I visited a bunch of LA bookstores this week in what is becoming an increasingly familiar drill. I introduce myself, give a reading copy to the store, sign stock if they carry the book, tell a few jokes, and try to be as nice as I can to the wonderful people who are selling my book. I feel like I’m truly pounding the pavement with these bookstore visits, going door-to-door and handselling to the handsellers–real old school. I did the same thing in New York recently, only without a car, which made it more dramatic, as I lugged a heavy bag of books down one city block after another.
It’s been real cool discovering some of the independent bookstores I’ve never visited before. Each one of them is so unique, and their booksellers are so passionate about what they do. At all the stores, chatting with the employees is definitely the highlight for me. People who sell books tend to be interesting people — whether they work at Booksoup in Hollywood or at Barnes & Noble in Santa Monica.
In other news, after disappointing us by leaving the book off their Father’s Day table, I’m pleased to announce that Barnes & Noble has come through on their summer reading table promises! I’ve been to a bunch of B&Ns and have also heard independent confirmation from friends that THE SCANDAL PLAN is indeed on the summer reading table when you first enter the store. Very exciting.
If only the book were as easy to find elsewhere . . . My biggest frustration continues to be Amazon.com, where just about the only way to stumble across the book is to do a search for it. This presents a challenge because, in my limited experience, people will only buy a book if they know it exists. So, how do we get those people browsing through Amazon.com to know that THE SCANDAL PLAN exists? Well, I’m glad I asked me. Here’s what I’ve come up with:
Strategy #1: Become a bestseller.
I have to say, all things considered, Strategy #1 is not a bad strategy. The more I think about it, though, I believe I might need a backup plan. You know, just in case. How about this:
Strategy #2: Harassing friends for Amazon Tags, Search Tags, and Reviews.
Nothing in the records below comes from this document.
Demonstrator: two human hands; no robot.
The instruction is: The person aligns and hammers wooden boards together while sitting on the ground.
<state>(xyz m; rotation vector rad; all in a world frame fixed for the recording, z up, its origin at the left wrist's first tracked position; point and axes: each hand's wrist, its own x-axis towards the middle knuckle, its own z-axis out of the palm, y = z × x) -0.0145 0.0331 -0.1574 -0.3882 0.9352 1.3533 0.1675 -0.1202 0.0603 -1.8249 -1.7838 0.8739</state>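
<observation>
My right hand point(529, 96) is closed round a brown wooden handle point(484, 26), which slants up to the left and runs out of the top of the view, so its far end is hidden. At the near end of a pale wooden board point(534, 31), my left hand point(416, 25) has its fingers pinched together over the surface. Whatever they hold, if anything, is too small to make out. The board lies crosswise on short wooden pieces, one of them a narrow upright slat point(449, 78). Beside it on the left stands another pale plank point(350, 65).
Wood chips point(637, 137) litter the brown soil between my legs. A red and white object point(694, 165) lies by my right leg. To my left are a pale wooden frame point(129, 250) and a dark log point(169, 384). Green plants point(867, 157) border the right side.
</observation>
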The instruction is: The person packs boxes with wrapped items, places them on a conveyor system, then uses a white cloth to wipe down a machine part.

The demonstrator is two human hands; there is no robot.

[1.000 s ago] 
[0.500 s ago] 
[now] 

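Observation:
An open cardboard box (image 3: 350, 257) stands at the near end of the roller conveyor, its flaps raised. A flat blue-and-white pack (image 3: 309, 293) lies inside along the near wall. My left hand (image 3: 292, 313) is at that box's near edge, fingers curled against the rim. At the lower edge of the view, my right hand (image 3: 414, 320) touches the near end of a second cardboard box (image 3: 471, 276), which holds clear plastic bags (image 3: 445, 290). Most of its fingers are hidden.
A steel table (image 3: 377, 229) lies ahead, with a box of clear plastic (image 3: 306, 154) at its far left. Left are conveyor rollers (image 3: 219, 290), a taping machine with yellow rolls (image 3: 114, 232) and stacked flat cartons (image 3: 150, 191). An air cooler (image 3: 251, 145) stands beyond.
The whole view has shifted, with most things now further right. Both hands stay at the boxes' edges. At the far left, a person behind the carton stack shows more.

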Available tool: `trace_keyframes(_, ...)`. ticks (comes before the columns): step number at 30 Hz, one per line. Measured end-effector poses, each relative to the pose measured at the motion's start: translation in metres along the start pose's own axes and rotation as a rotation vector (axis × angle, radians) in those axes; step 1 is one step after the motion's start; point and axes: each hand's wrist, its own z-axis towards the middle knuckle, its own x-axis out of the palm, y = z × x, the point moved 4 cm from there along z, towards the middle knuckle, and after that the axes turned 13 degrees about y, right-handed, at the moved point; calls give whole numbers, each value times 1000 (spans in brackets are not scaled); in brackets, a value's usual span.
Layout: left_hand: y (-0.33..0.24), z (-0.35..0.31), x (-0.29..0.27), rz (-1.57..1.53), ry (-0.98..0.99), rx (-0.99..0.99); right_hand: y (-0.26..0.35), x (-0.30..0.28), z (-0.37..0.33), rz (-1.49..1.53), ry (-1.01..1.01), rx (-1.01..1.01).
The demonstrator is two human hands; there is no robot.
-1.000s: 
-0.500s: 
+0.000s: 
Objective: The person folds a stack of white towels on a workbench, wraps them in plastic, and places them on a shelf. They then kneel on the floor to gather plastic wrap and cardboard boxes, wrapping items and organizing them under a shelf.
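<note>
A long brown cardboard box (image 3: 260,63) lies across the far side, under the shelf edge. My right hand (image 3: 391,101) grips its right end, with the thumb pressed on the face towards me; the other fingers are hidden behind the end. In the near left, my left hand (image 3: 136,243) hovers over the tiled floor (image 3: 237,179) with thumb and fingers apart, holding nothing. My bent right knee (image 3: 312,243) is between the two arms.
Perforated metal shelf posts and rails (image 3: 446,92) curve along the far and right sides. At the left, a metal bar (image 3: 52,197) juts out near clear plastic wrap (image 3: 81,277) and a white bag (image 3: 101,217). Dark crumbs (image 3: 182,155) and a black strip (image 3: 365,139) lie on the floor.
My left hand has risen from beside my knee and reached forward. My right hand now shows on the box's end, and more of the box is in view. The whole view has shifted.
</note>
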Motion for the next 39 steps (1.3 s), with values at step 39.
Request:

Yes, I need help for this strategy, so I’ll speak to you directly, whoever happens to be reading my blog now. If you’ve ever purchased anything on Amazon, then you can write reviews and tag items with words and phrases to make it easier to find said item. If you’ve read my book and liked it, I’d ask that you please take a few minutes to write a quick review online and tag my book.
How do I tag a book? Click here to learn how to tag a book with regular tags and here to learn how to tag with the more important search tags. As for reviews, I’ve had a couple friends who wrote some good Amazon reviews (and a bunch of strangers), but I need more.
If you are one of my friends or you’re on my mailing list, you probably received an e-mail from me requesting just this kind of assistance with reviews and tags. Now, my friends are wonderful people and they’ve been super supportive, buying my book and flooding me with e-mails telling me how much they’ve enjoyed it, but, as far as Amazon reviews are concerned, I think everyone is just assuming that everyone else is doing it — because my recent spamming of several hundred people has resulted in . . . that’s right . . . zero new reviews to date. So at the risk of sounding like a broken record, I’d ask those who are reading this to please step up and make your voice heard!
Beyond the world of Amazon, there are many other ways for fans of THE SCANDAL PLAN to help spread the word, and I’ve put together a list of all these strategies on a new page of my website called: Campaign for My Book!
Subtle, I know. Anyhow, check it out if you get a chance, and if you can think of any strategies I’ve overlooked, please leave me a comment and let me know. I feel bad that I keep bugging you all for your help, as you are the ones to whom I owe the most already, but the simple truth is that in order for Book #2 to see the light of day, Book #1 needs to be a success. And, as always, I can’t do it without you.
Okay. Enough of my yapping. I promise to keep the self-promotional pleas to a minimum from here on out. Now it’s time to get back to the real work.